## PROMPT
Copy exactly the lines of the data below that run from the line holding "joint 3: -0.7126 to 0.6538" through the line holding "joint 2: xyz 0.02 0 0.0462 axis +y", both ends included.

## DATA PROVIDED
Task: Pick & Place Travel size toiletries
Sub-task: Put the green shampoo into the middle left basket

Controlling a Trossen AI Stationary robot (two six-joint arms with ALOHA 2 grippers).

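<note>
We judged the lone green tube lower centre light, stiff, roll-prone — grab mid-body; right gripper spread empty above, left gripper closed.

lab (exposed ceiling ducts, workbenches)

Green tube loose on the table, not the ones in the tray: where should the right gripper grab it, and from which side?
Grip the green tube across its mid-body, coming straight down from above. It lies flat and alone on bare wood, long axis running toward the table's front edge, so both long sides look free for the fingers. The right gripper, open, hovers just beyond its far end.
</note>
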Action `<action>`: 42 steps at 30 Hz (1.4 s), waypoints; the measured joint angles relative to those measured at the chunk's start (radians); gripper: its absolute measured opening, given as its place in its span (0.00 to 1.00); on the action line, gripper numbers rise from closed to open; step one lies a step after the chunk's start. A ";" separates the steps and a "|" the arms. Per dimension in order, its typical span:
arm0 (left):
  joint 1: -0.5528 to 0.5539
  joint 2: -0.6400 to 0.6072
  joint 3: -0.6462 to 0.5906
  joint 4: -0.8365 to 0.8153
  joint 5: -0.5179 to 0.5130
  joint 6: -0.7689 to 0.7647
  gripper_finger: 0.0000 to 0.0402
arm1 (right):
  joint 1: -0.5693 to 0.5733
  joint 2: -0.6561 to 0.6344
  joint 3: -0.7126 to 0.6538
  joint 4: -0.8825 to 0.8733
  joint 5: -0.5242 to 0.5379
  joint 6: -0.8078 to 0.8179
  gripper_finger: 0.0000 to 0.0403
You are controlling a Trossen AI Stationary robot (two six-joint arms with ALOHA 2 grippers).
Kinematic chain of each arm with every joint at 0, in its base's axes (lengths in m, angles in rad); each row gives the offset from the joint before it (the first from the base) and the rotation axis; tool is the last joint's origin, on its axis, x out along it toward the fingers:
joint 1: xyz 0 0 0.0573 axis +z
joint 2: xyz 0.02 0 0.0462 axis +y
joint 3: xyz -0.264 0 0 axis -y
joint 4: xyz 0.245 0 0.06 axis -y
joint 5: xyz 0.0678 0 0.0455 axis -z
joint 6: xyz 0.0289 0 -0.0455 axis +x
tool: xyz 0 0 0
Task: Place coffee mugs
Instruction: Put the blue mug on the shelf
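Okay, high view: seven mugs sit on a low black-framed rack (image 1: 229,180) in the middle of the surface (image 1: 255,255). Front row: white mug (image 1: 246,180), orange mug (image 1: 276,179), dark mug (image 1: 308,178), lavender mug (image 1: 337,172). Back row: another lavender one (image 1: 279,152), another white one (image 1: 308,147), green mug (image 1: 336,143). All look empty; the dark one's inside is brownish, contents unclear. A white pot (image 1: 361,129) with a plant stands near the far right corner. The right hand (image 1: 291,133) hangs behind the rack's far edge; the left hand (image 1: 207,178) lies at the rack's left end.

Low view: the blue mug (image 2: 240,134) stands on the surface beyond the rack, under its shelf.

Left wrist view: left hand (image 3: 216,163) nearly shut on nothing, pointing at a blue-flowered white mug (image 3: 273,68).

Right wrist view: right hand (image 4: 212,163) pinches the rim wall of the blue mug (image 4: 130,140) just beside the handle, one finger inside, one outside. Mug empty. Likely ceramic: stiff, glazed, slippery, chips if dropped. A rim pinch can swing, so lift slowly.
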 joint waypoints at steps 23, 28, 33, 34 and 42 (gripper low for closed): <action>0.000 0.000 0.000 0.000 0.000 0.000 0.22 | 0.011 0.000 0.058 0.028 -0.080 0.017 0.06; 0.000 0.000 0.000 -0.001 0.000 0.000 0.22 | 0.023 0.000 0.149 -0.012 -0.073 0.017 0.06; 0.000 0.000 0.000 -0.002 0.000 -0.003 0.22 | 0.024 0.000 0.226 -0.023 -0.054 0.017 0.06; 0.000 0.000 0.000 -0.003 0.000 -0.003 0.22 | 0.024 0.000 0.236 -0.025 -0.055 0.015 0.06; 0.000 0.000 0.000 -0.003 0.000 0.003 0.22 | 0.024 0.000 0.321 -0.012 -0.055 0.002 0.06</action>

## ANSWER FOR THIS EXERCISE
  joint 3: -0.7126 to 0.6538
  joint 4: -0.8825 to 0.8733
  joint 5: -0.5242 to 0.5379
  joint 6: -0.8078 to 0.8179
  gripper_finger: 0.0000 to 0.0403
You are controlling a Trossen AI Stationary robot (two six-joint arms with ALOHA 2 grippers).
Kinematic chain of each arm with every joint at 0, in its base's axes (lengths in m, angles in rad); each row gives the offset from the joint before it (the first from the base) and the rotation axis; tool is the last joint's origin, on its axis, x out along it toward the fingers:
joint 1: xyz 0 0 0.0573 axis +z
joint 2: xyz 0.02 0 0.0462 axis +y

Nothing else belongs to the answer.